International students with an average proficiency in Japanese language, on average, exhibited higher levels of depressive symptoms. A high proficiency comes with a lower level of depression, but this level of 8.38 still fell within the range of mild depression. As an international student develops a higher level of proficiency of the Japanese language, mastering complex Kanji symbols and pronunciations, they experience less acculturative stress. This indicates that that being able to speak the native language fluently plays a vital role in succesfully adapting to the native culture.

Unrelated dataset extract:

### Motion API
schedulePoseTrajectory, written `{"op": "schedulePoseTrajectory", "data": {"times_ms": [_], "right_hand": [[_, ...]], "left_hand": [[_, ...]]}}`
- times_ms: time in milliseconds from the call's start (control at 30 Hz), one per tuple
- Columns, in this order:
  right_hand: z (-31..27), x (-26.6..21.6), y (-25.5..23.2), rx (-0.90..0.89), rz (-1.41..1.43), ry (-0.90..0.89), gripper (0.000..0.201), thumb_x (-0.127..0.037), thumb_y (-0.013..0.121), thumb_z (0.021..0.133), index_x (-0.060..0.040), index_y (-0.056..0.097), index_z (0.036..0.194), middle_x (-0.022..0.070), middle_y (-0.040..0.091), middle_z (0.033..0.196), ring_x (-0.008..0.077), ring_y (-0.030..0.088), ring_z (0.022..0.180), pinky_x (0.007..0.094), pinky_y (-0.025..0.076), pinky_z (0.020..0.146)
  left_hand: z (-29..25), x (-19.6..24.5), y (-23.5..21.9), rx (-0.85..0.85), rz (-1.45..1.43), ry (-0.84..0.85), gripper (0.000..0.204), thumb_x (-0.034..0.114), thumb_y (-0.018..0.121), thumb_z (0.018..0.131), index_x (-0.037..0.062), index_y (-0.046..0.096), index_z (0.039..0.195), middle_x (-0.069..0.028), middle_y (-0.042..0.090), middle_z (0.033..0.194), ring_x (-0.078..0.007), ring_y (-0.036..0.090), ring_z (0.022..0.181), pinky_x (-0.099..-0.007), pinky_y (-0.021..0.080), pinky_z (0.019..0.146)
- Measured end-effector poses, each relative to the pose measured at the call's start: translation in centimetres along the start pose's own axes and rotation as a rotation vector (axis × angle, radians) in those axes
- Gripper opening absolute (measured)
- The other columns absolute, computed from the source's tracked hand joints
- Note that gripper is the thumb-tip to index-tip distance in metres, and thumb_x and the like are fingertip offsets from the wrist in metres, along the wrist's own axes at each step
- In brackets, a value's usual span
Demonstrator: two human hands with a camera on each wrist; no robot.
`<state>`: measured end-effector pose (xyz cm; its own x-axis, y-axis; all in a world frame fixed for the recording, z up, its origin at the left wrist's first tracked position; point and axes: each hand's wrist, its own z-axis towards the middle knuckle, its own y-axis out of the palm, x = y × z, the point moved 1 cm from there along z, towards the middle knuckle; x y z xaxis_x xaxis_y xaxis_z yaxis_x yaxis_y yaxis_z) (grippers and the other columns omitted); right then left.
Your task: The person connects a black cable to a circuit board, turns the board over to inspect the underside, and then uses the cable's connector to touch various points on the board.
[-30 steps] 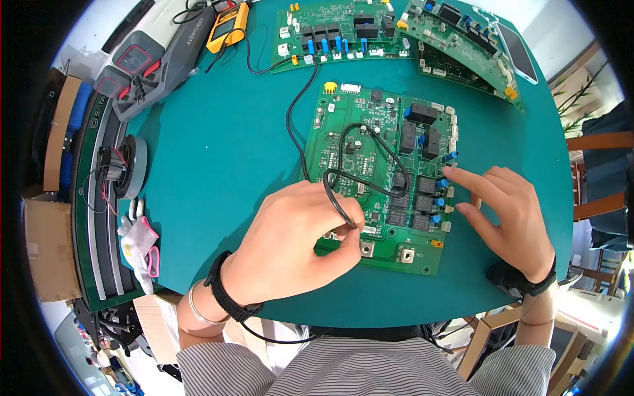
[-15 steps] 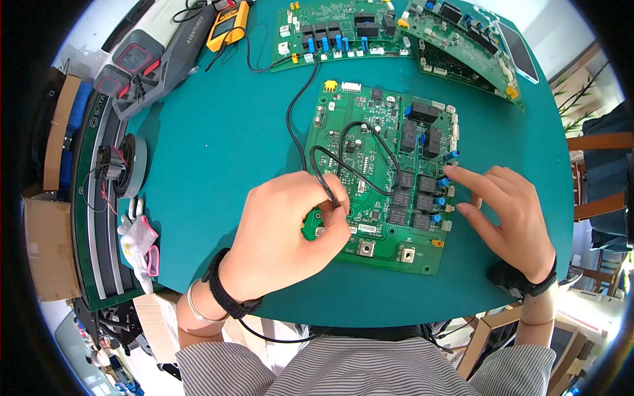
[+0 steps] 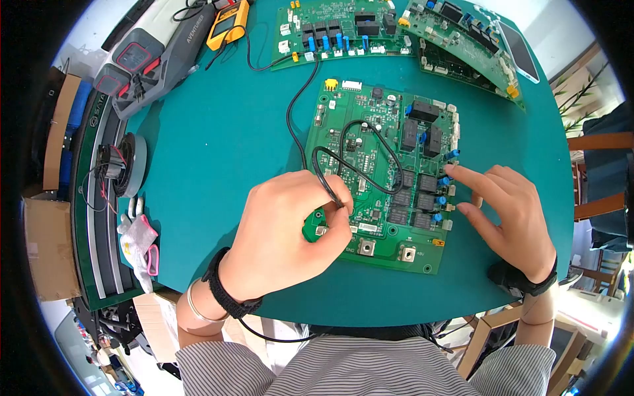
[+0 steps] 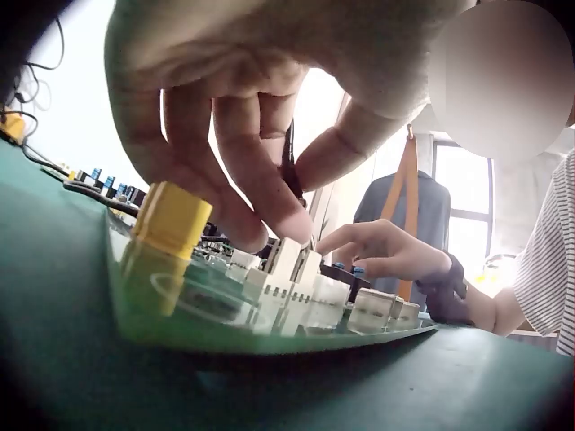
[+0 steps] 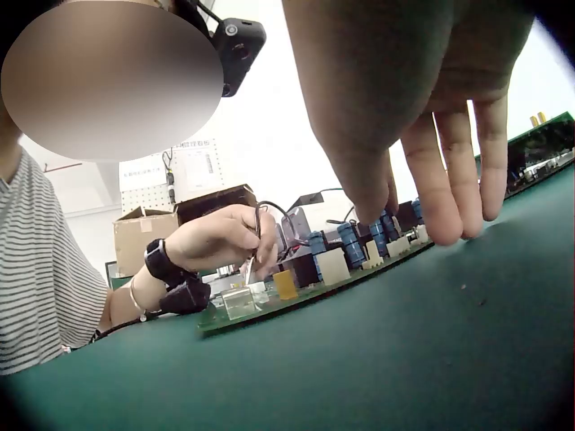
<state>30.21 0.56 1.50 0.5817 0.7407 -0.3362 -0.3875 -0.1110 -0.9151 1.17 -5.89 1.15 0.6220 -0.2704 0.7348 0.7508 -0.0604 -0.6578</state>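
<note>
- Head: PCB (image 3: 380, 162) lay on table (image 3: 218, 145), "GND" & "48V" printed nr bottom. Green-edged case (image 3: 111, 251) at L read "SATA"; carton (image 3: 49, 251) beside it, contents unclear. L hand (image 3: 287, 221) pinched blk cable (image 3: 370, 179) over PCB's lower L; R hand (image 3: 512, 204) at PCB's R edge, fingers apart, contact unclear.
- L wrist: L fingers & thumb pinched cable above wht connectors (image 4: 292, 278); yel connector (image 4: 175, 220) nr PCB corner.
- R wrist: R fingers extended nr blue caps (image 5: 349, 241).
</note>
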Motion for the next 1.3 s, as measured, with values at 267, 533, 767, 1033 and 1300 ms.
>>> {"op": "schedulePoseTrajectory", "data": {"times_ms": [267, 533, 767, 1033, 1300], "right_hand": [[-0.01, 0.04, -0.03, -0.003, -0.002, -0.002, 0.050, -0.008, 0.079, 0.083, -0.0086, 0.067, 0.132, 0.0070, 0.059, 0.076, 0.0265, 0.057, 0.073, 0.0406, 0.047, 0.067], [-0.01, -0.02, 0.00, 0.003, 0.003, -0.002, 0.050, -0.007, 0.079, 0.083, -0.0087, 0.067, 0.132, 0.0071, 0.059, 0.076, 0.0266, 0.057, 0.073, 0.0406, 0.047, 0.067], [0.05, -0.04, -0.04, -0.004, 0.003, 0.001, 0.050, -0.007, 0.079, 0.083, -0.0088, 0.067, 0.132, 0.0070, 0.059, 0.076, 0.0267, 0.057, 0.073, 0.0406, 0.047, 0.067], [0.01, 0.00, -0.03, -0.009, 0.008, -0.002, 0.051, -0.008, 0.078, 0.083, -0.0085, 0.066, 0.132, 0.0075, 0.060, 0.077, 0.0272, 0.058, 0.074, 0.0408, 0.047, 0.068], [0.00, -0.04, -0.06, -0.012, 0.003, 0.004, 0.051, -0.009, 0.078, 0.084, -0.0088, 0.066, 0.133, 0.0074, 0.061, 0.078, 0.0271, 0.058, 0.075, 0.0406, 0.048, 0.068]], "left_hand": [[0.05, 0.21, -0.11, -0.007, 0.011, 0.020, 0.012, -0.005, 0.067, 0.080, 0.0014, 0.070, 0.089, -0.0099, 0.073, 0.087, -0.0264, 0.072, 0.079, -0.0346, 0.055, 0.073], [0.05, -0.15, 0.01, -0.051, 0.014, 0.034, 0.015, -0.005, 0.069, 0.080, 0.0026, 0.071, 0.093, -0.0101, 0.073, 0.088, -0.0280, 0.072, 0.080, -0.0356, 0.055, 0.073], [0.03, 0.21, 0.13, -0.043, 0.018, 0.080, 0.017, -0.006, 0.071, 0.080, 0.0035, 0.071, 0.095, -0.0103, 0.073, 0.089, -0.0289, 0.072, 0.081, -0.0365, 0.055, 0.072], [0.15, 0.17, 0.13, -0.026, 0.004, 0.122, 0.018, -0.007, 0.071, 0.080, 0.0034, 0.071, 0.095, -0.0101, 0.073, 0.088, -0.0286, 0.072, 0.080, -0.0366, 0.055, 0.071], [0.16, 0.29, 0.24, 0.023, -0.012, 0.174, 0.018, -0.007, 0.071, 0.080, 0.0040, 0.071, 0.095, -0.0091, 0.073, 0.087, -0.0275, 0.070, 0.078, -0.0366, 0.053, 0.069]]}}
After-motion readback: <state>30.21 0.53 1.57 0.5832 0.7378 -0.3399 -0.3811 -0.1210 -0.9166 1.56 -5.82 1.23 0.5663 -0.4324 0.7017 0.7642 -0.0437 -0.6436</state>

## Are older students more likely to report higher depression scores?

In [17]:
SELECT
	CASE
		WHEN age BETWEEN 18 AND 22 THEN '18-22'
		WHEN age BETWEEN 23 AND 27 THEN '23-27'
		WHEN age >= 28 THEN '28+'
		ELSE 'Unknown'
		END AS age_group,
	ROUND(AVG(todep), 2) AS average_phq
FROM students
GROUP BY age_group
ORDER BY age_group;

Unnamed: 0,age_group,average_phq
0,18-22,8.47
1,23-27,7.85
2,28+,5.43
3,Unknown,4.67


At a PHQ-9 score of 8.47, younger students face higher levels of depression symptoms on average. Most students struggle with homesickness, being unable to adapt to an unexperienced culture, and lack of friends and emotional support. As they get older and reach the ages of 23-27, the average PHQ-9 score eases to 7.85, suggesting overcoming of homesickness and a better network of emotional belongingness, which lowers mental stress and depressive symptoms. This trend persists into the middle-ages and by this time, they typically develop stable coping mechanisms and a robust network of mental support systems.

# Conclusion

The exploration of the `students` dataset using PostgreSQL revealed some interesting findings which suggested that there is a critical need to address mental health problem among young international students. The local government can focus on developing Japanese proficiency by introducing special crash courses on Japanese in their curriculum, targeted towards foreign students. They can make Japanese culture easier to integrate into by publishing informative videos, blogs and short-form content and making signs and instructions accessible to English-speaking students. These measures hold the potential to save Japan's falling birth rates as making the country's education international friendly will boost admissions and consequently, large scale immigration into Japan will help increase its birth rate. This project was essential to my understanding of grouping, filtering and aggregating functions of PostgreSQL and its usefulness in deriving useful insights from real world data.